It is unclear whether CMV reactivation contributes causally to poor outcomes or is simply a marker of underlying severity of illness [4,19]. Reactivation occurs in the respiratory tract as well as the blood [5,16], and it has been hypothesized that CMV may contribute to the pathogenesis of acute respiratory distress syndrome and culture-negative pneumonia [20]. Given the availability of effective, safe antiviral treatments, an improved understanding of the burden of disease and contribution of CMV to poor post-operative outcomes could support intervention with virologic surveillance and pre-emptive therapy or antiviral prophylaxis. The aim of our study was to explore CMV as a post-surgical complication, identify potential risk factors for reactivation, and determine impact on outcomes.

Patients and Methods

Study design, case identification, and data collection

This retrospective case control study was conducted at Tufts Medical Center, a 415-bed academic medical center in Boston, Massachusetts. Institutional Review Board approval was obtained; informed consent was not required given the minimal risk and retrospective nature of the study.

Cases were identified by searching medical records for patients with positive CMV cultures, histopathology, or viral loads. Patients undergoing major surgery between 2004 and 2016 who developed CMV infection from one day to three months post-operatively were identified. Human immunodeficiency virus (HIV)-positive patients, transplant recipients, patients with hematologic malignancy, younger than 16 years of age, or seronegative for CMV were ineligible. In order to capture cases in which CMV likely contributed substantially to the overall disease state (i.e., moderate to severe reactivation), patients were excluded if they had only low-level viremia, defined as a single low-positive test at or below the level of quantification that resolved spontaneously, or an isolated positive viral culture from a urine or bronchoalveolar lavage (BAL) sample who did not receive antiviral therapy. All cases were reviewed individually to ensure they met inclusion/exclusion criteria, collect clinical data, and ascertain what symptoms were present and likely attributable to CMV at the time of diagnosis.

Clinical data including demographics, clinical characteristics, underlying immunosuppression, receipt of corticosteroids during and before hospitalization, surgical details including type and number of operations, length of stay, co-infections (within one month of hospitalization), and one-year survival were collected from medical records. The Charlson Comorbidity Index was calculated [21,22]. Laboratory results were obtained pre-operatively, at the time of CMV reactivation, and at hospital discharge.

Control selection

Control patients were selected by searching electronic medical records using the International Classification of Disease Ninth Edition (ICD-9) procedure codes for patients undergoing the same or similar operations to CMV cases [23]. Each case was matched individually to two controls by year of surgery (within seven years), age (within seven years), and gender. The same exclusion criteria were applied to controls as for cases.

CMV diagnosis and treatment

Viral load, viral culture, and histopathology testing were performed using standard techniques.

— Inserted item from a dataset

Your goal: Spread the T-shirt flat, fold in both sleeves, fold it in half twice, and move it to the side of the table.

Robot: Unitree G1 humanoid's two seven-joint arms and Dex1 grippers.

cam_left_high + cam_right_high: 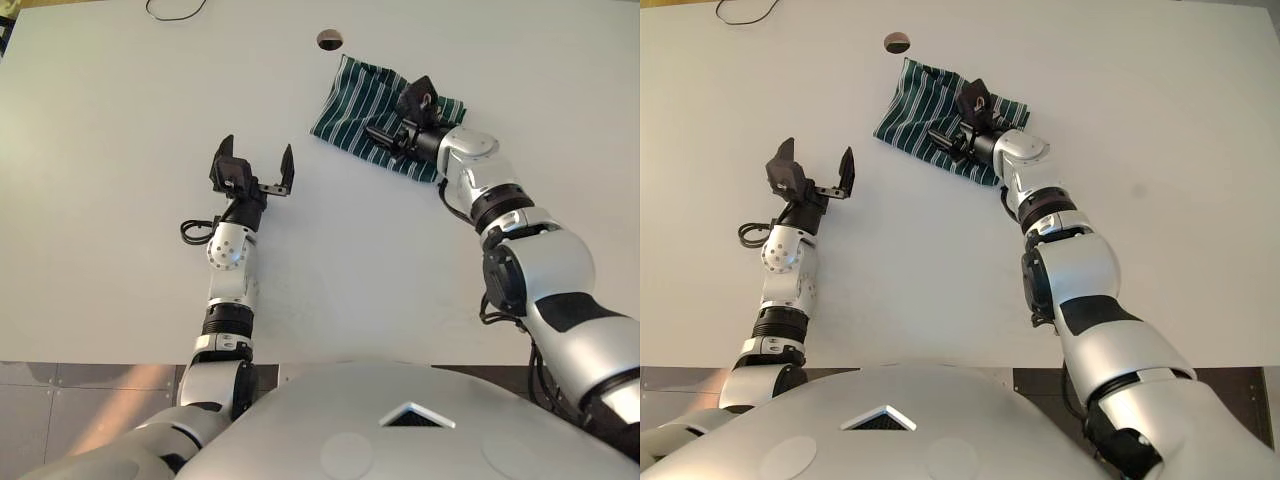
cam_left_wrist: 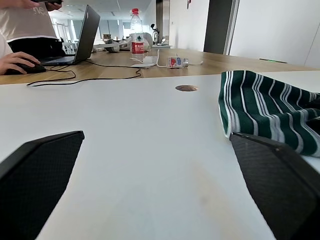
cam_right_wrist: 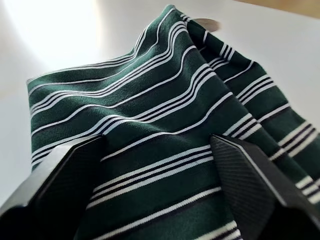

Over the study period, three viral load assays were used: (1) the Hybrid Capture^® CMV DNA assay (version 2.0; Digene, Silver Spring, MD), a whole-blood assay with a detection range of 2.1 to >830 pg/mL (1997–2008); (2) a whole blood assay performed by Quest Diagnostics (Chantilly, VA) with a range of detection of 200 to >200,000 copies per milliliter (2008–2011); and (3) a plasma viral load assay (Simplexa™ kit, Focus Diagnostics, Cypress, CA) with a range of detection of 1,000 (values below 1,000 can be detected but not quantified) to 500,000 copies per milliliter (2011 to the present). Invasive procedures were performed when indicated to obtain tissue that was examined for characteristic CMV inclusion bodies with hematoxylin and eosin (H&E) staining and immunohistochemical stains using CMV-specific mouse monoclonal antibodies (Cell Marque, Sigma-Aldrich, Rocklin, CA). Tissue, urine, and BAL samples were cultured by shell-vial and conventional viral culture using human fibroblast cell lines, with CMV detection by direct immunofluorescence using conjugated monoclonal antibodies against immediate early antigen 1 and 2 (Light Diagnostics™, EMD Millipore Corporation, Temecula, CA). These tests were ordered by treating clinicians when indicated, typically as part of the diagnostic evaluation of a febrile illness.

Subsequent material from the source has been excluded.